Mechanically activated drug delivery systems MCQs With Answer

Mechanically Activated Drug Delivery Systems MCQs With Answer equips M. Pharm students with practice questions on carriers that respond to physical forces. These systems exploit endogenous cues such as shear stress in stenosed arteries, compression in joints, or strain within tissues to trigger precise spatiotemporal release. You will encounter concepts like mechanophores, supramolecular force-labile bonds, shear-activated nanoparticles, piezoelectric nanomaterials, and pressure-rupturable capsules. The quiz also touches on performance metrics (activation thresholds, on/off ratios), characterization tools (rheometry, AFM, microfluidics), and translational considerations (safety, lot testing). Use these MCQs to deepen your understanding of how mechanical energy is transduced into controlled drug liberation and how to design and evaluate systems for real biological forces.

Q1. Which statement best defines a mechanically activated drug delivery system (MADS)?

• Systems that release drug in response to mechanical forces such as shear, compression, stretch, or pressure
• Systems activated by specific pH ranges only
• Systems that rely solely on temperature changes
• Systems only activated by light

Correct Answer: Systems that release drug in response to mechanical forces such as shear, compression, stretch, or pressure

Q2. A key advantage of mechanically activated drug delivery is that it can:

• Exploit endogenous mechanical cues at diseased sites for site-specific release
• Provide zero-order release independent of environment
• Avoid any need for material characterization
• Ensure 100% bioavailability

Correct Answer: Exploit endogenous mechanical cues at diseased sites for site-specific release

Q3. Shear-activated nanotherapeutics designed for occlusive vascular disease are typically engineered to respond at:

• Disassemble at elevated shear rates typical of stenosed arteries (≥1000 s−1)
• Disassemble at shear rates below 1 s−1
• Disassemble only under static conditions
• Disassemble only when pH < 2

Correct Answer: Disassemble at elevated shear rates typical of stenosed arteries (≥1000 s−1)

Q4. Which mechanophore is widely used to transduce mechanical force into a chemical change in polymers?

• Spiropyran that opens to merocyanine under force
• Azobenzene that cis–trans isomerizes under UV light
• Ruthenium polypyridyl complex for photolysis
• Nitroimidazole for hypoxia reduction

Correct Answer: Spiropyran that opens to merocyanine under force

Q5. Which technique most directly probes force-activated bond rupture at the single-molecule level?

• Atomic force microscopy (AFM) single-molecule force spectroscopy
• Differential scanning calorimetry
• UV–Visible spectroscopy
• High-performance liquid chromatography

Correct Answer: Atomic force microscopy (AFM) single-molecule force spectroscopy

Q6. For a load-responsive hydrogel intended for osteoarthritis therapy, which network feature most enables on-demand release under joint compression?

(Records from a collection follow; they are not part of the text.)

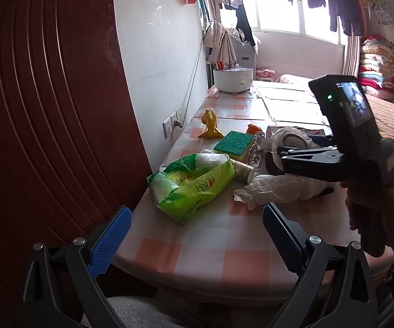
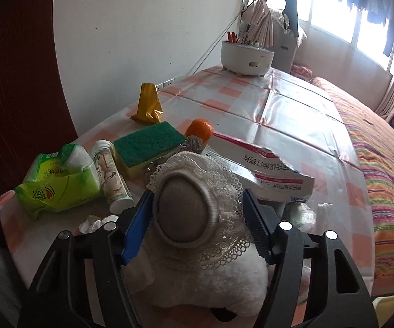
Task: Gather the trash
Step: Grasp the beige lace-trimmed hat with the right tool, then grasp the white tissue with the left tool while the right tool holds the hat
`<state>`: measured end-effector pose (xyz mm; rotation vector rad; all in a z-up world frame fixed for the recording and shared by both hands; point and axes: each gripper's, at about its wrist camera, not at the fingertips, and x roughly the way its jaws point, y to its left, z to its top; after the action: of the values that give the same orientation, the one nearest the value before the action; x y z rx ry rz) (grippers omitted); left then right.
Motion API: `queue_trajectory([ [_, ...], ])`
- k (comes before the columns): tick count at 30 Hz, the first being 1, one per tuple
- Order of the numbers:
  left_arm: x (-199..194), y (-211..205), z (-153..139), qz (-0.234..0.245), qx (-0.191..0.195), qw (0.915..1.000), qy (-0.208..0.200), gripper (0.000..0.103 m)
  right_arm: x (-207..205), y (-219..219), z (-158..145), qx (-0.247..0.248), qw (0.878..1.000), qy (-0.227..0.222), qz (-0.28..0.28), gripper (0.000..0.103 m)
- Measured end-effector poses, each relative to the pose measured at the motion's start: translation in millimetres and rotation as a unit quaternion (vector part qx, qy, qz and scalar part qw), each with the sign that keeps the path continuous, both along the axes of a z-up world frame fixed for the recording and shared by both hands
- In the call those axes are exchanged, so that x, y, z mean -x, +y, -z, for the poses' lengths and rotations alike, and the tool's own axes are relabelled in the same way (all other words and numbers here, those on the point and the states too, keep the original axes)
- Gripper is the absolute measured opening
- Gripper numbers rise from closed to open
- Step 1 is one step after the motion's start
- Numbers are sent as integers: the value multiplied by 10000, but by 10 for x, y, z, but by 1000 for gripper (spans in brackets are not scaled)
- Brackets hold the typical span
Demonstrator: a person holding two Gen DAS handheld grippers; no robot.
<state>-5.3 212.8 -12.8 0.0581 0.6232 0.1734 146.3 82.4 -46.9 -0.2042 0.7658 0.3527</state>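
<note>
On checked tablecloth | right gripper seemingly pinching fluffy lace-trimmed toy | left gripper spread

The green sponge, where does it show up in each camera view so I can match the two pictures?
Left wrist view: the green sponge lies in the middle, beyond the green tissue pack and left of the right gripper.
Right wrist view: the sponge lies left of centre, just beyond the gripper.
Shared landmark: the yellow bag stands behind the sponge in both.
</note>
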Motion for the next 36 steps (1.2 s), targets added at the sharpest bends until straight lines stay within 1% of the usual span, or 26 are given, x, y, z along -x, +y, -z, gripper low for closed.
queue_trajectory([
  [1,-9,-6,3,4,-9,10000,-4,94,-14,12,26,-21,10000,70,-20,47],
  [4,-33,-34,-1,40,6,10000,17,94,46,-46,29,-215,9998,-20,34,44],
  [6,-43,-65,-12,76,-12,10000,3,94,128,-124,-1,-409,9991,-101,73,43],
  [9,-35,-141,-62,122,-69,9999,-87,94,320,-303,-129,-744,9964,-354,204,43],
  [13,16,-296,-174,227,-254,9987,-383,94,628,-662,-351,-1490,9862,-631,358,43],
  [15,33,-359,-212,277,-341,9979,-481,94,787,-834,-415,-1682,9816,-763,482,43],
  [17,55,-365,-244,358,-295,9974,-555,94,924,-984,-429,-1785,9786,-852,569,43],
  [18,57,-347,-252,470,-228,9971,-561,94,989,-1048,-420,-1836,9772,-866,621,43],
  [20,15,-283,-257,858,-51,9951,-490,94,1095,-1167,-388,-1926,9748,-859,724,43],
  [23,-89,-224,-236,1424,59,9891,-367,94,1167,-1309,-333,-2013,9722,-837,851,43],
  [26,-208,-305,-177,2094,63,9777,-158,94,1218,-1408,-308,-2081,9703,-853,892,43],
  [27,-250,-365,-151,2377,66,9713,-21,94,1227,-1433,-317,-2094,9699,-866,896,43],
  [28,-293,-435,-122,2735,50,9618,113,94,1237,-1453,-326,-2099,9696,-883,895,43],
  [29,-340,-491,-93,2957,-7,9552,157,94,1250,-1471,-333,-2107,9693,-898,893,43],
  [30,-401,-536,-56,3081,-114,9511,199,94,1262,-1495,-336,-2127,9688,-908,892,43],
  [31,-481,-584,-13,3266,-211,9444,327,94,1276,-1516,-337,-2150,9682,-912,893,43],
  [33,-628,-662,76,3632,-251,9292,630,94,1301,-1555,-340,-2185,9673,-920,903,43],
  [34,-689,-687,114,3745,-309,9239,725,92,1315,-1573,-341,-2202,9667,-932,916,43],
  [35,-732,-706,149,3915,-395,9159,789,91,1324,-1595,-343,-2228,9659,-940,926,43],
  [36,-783,-730,181,4104,-474,9063,896,91,1339,-1617,-346,-2262,9650,-941,938,43],
])
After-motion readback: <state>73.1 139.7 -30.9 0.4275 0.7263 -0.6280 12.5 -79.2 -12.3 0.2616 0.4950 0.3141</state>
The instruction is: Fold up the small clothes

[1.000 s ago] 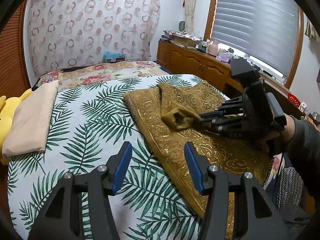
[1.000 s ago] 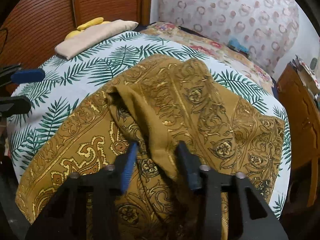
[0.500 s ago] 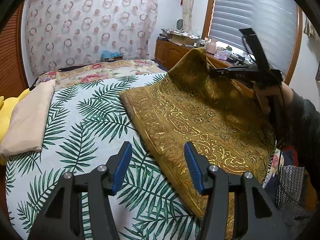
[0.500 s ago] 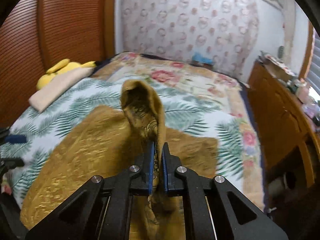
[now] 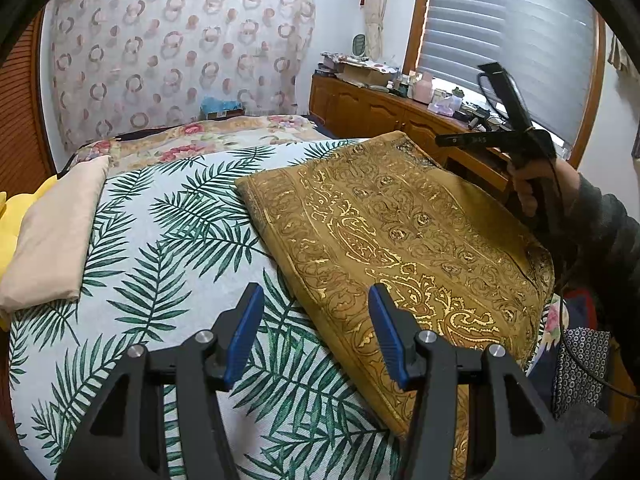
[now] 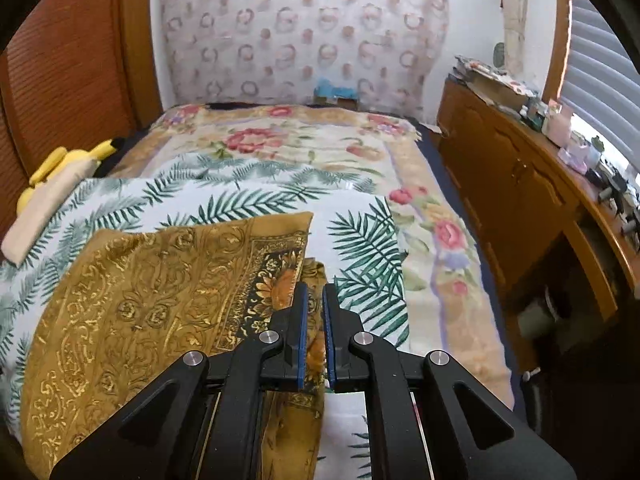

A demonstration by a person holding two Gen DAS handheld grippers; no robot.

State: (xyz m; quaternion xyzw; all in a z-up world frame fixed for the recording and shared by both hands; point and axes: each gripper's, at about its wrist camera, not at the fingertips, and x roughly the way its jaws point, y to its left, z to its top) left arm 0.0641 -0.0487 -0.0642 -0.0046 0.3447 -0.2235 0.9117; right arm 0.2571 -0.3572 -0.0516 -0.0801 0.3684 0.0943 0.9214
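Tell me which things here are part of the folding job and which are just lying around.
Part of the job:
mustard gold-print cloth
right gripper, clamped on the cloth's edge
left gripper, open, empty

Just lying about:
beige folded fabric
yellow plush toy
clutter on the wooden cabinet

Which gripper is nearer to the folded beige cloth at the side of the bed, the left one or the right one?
Left. The left gripper hangs open over the leaf-print cover, just beside the beige cloth. The right gripper is across the bed, shut on the golden cloth.
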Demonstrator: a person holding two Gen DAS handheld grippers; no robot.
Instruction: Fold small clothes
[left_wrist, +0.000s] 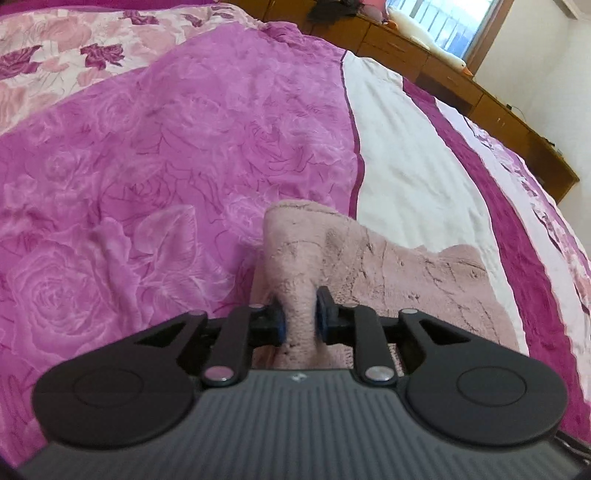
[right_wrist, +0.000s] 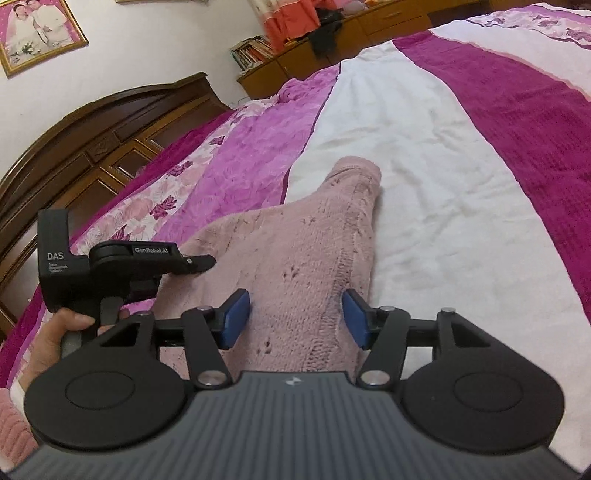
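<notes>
Sweater (right_wrist: 295, 251) between the tongs – dusty pink, fuzzy knit w/ ribbed seam lines. Left tongs (left_wrist: 300, 317) & right tongs (right_wrist: 295, 319): black arms, blue pads (right_wrist: 236, 317), grey ribbed body. Bedspread (left_wrist: 147, 155) ahead – magenta rose print left of the tongs, white band (right_wrist: 424, 155) to the right, then dark magenta stripe. Pale pink floral border w/ plum leaves further off. Headboard (right_wrist: 92, 125) – dark brown wood.

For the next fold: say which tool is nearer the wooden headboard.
Left. Left tool grips the pink sweater nearer the headboard; right tool straddles its middle, farther.
</notes>
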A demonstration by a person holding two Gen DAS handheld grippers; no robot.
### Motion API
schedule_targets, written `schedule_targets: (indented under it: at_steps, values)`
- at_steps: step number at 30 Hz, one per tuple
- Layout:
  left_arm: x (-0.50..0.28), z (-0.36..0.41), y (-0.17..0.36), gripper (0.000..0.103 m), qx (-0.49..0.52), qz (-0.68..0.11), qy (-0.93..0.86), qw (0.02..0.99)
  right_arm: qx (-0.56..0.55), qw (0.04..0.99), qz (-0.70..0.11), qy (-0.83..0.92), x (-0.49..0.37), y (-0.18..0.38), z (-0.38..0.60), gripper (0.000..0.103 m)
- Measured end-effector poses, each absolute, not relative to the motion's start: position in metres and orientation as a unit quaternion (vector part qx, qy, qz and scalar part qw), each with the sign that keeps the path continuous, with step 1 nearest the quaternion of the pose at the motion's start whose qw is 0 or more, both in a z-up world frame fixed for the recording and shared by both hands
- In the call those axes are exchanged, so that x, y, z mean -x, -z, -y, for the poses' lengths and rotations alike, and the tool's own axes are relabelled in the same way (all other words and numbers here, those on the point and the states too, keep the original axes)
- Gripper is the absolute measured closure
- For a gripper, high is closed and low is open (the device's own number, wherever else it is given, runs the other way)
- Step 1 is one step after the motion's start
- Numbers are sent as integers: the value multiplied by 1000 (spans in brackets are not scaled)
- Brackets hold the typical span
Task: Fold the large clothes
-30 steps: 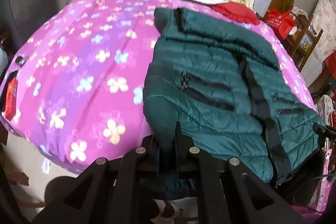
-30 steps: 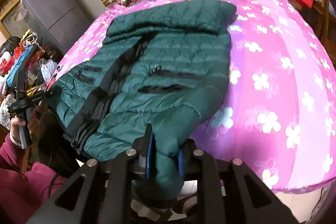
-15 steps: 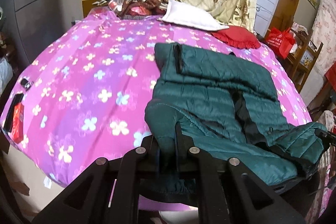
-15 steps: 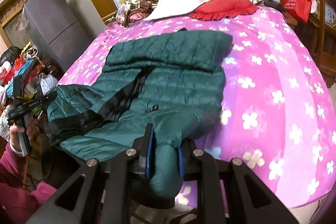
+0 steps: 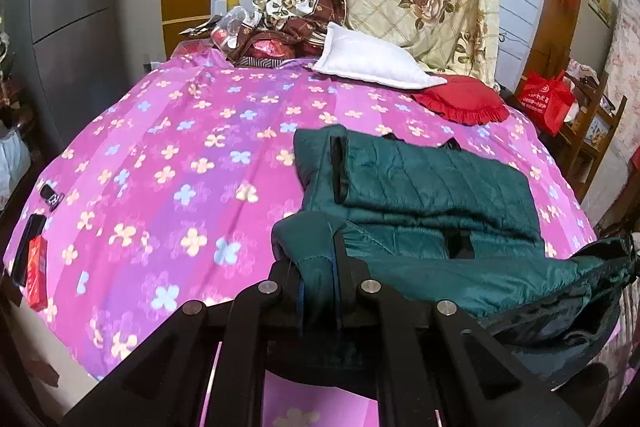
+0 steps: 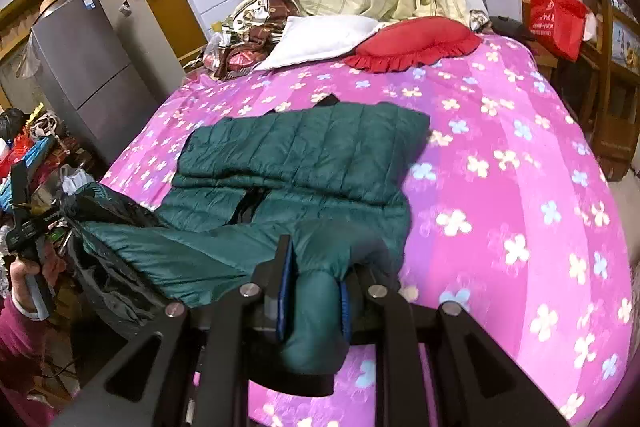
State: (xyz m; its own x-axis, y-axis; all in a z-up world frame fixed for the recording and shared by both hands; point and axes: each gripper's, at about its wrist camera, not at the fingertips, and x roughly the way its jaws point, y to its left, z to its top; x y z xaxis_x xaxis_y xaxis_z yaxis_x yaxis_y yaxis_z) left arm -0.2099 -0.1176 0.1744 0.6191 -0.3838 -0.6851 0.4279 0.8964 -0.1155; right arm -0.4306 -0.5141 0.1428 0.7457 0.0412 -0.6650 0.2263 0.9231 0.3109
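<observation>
Jacket: a big dark green puffy jacket [image 5: 420, 187] lies on the pink flower bed cover [image 5: 168, 163], in front of both grippers.
Which way it points: its long side runs from the grippers away to the pillows. The far end lies flat on the bed. The near end, the bottom edge, is lifted up.
Black zip line: it shows only as a short dark bit in the middle [image 6: 250, 205].
Left gripper: the left gripper [image 5: 320, 291] is squeezed tight on the near edge of the jacket.
Right gripper: the right gripper [image 6: 316, 291] is squeezed on a fat roll of the jacket, with blue pads on both sides of it.
Between the grippers: the bottom edge hangs like a saggy band from one gripper to the other.
What changed: a second ago the jacket lay spread out long and flat, with pockets and the whole zip showing. Now the near half is raised and bent toward the far half, so the pockets are hidden.
Beyond the jacket: a white pillow [image 5: 372, 61] and a red frilly cushion [image 5: 464, 99] sit at the far end of the bed.
</observation>
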Motion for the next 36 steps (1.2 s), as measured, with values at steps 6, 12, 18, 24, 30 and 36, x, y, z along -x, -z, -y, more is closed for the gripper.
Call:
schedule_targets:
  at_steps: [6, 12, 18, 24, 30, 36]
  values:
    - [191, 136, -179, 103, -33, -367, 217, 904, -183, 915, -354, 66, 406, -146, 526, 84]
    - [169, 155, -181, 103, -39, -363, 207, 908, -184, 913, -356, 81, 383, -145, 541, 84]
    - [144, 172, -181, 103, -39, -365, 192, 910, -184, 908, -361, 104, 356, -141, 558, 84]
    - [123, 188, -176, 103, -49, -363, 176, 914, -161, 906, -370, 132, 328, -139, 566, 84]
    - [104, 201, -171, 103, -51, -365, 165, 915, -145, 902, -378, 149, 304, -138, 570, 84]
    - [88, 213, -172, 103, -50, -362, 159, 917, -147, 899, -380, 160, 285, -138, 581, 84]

• Force-labile crosslinks that dissociate under compression, increasing mesh size and release
• Highly crosslinked brittle network resisting deformation to minimize release
• Hydrophobic interactions that strengthen under stress (strain stiffening) to reduce release
• Irreversible covalent crosslinks that prevent porosity change

Correct Answer: Force-labile crosslinks that dissociate under compression, increasing mesh size and release

Q7. Which rheological signature supports the design of a shear-responsive dispersion engineered to release drug at high shear?

• Pronounced shear-thinning with structural breakdown at a critical shear rate
• Newtonian behavior across all shear rates
• Shear-thickening only at low shear
• Infinite viscosity

Correct Answer: Pronounced shear-thinning with structural breakdown at a critical shear rate

Q8. Which in vitro platform best recapitulates the high shear gradients found in stenosed vessels for testing shear-activated carriers?

• Microfluidic constriction channel with controlled flow
• Static dialysis bag setup
• Rotary shaker flask
• Freeze–thaw cycling apparatus

Correct Answer: Microfluidic constriction channel with controlled flow

Q9. Which material motif enables reversible, force-sensitive supramolecular crosslinking in mechanoresponsive networks?

• Ureidopyrimidinone (UPy) quadruple hydrogen-bond dimers
• Fully cured epoxy thermoset network
• Crystalline cellulose microfibrils only
• Gold nanoparticles crosslinked by covalent thiols only

Correct Answer: Ureidopyrimidinone (UPy) quadruple hydrogen-bond dimers

Q10. In piezoelectric nanoparticle-assisted mechanically activated delivery under ultrasound, the primary transduction is:

• Convert acoustic/mechanical energy into localized electric potentials that trigger drug release or ROS
• Absorb photons to heat and release drug
• Generate magnetic fields to open ion channels
• Bind irreversibly to DNA without stimulus

Correct Answer: Convert acoustic/mechanical energy into localized electric potentials that trigger drug release or ROS

Q11. Regarding classification, which statement is most accurate?

• Ultrasound-triggered systems are often categorized as mechanically activated because ultrasound exerts mechanical forces at microscale
• Ultrasound-triggered systems are purely chemical and never mechanical
• Ultrasound triggers only thermal responses, not mechanical
• Ultrasound-triggered systems cannot be used for drug delivery

Correct Answer: Ultrasound-triggered systems are often categorized as mechanically activated because ultrasound exerts mechanical forces at microscale

Q12. Which quantitative metric is most informative when optimizing a mechanically activated carrier?

• On/off release ratio across sub-threshold vs supra-threshold mechanical stimuli
• Molar extinction coefficient of the drug
• Melting point of the polymer
• pKa of buffer components

Correct Answer: On/off release ratio across sub-threshold vs supra-threshold mechanical stimuli

Q13. What is a key safety risk specific to fracture-based, pressure-rupturable microcapsules?

• Generation of particulates/debris that may embolize or irritate tissue
• Phototoxicity due to UV exposure
• Nephrotoxicity of iodinated contrast
• Immunogenicity of recombinant proteins

Correct Answer: Generation of particulates/debris that may embolize or irritate tissue

Q14. For shear-activated particles targeting thrombosis, which surface strategy supports circulation while preserving force-triggered activation?

• Stealthy PEGylation combined with force-sensitive linkers that fail at high shear
• Permanently positive charge to stick to endothelium everywhere
• Strong avidin–biotin irreversible crosslinking to remain intact under all flows
• No surface modification

Correct Answer: Stealthy PEGylation combined with force-sensitive linkers that fail at high shear

Q15. During cyclic compression of a drug-loaded hydrogel, which transport mechanism often enhances release beyond diffusion alone?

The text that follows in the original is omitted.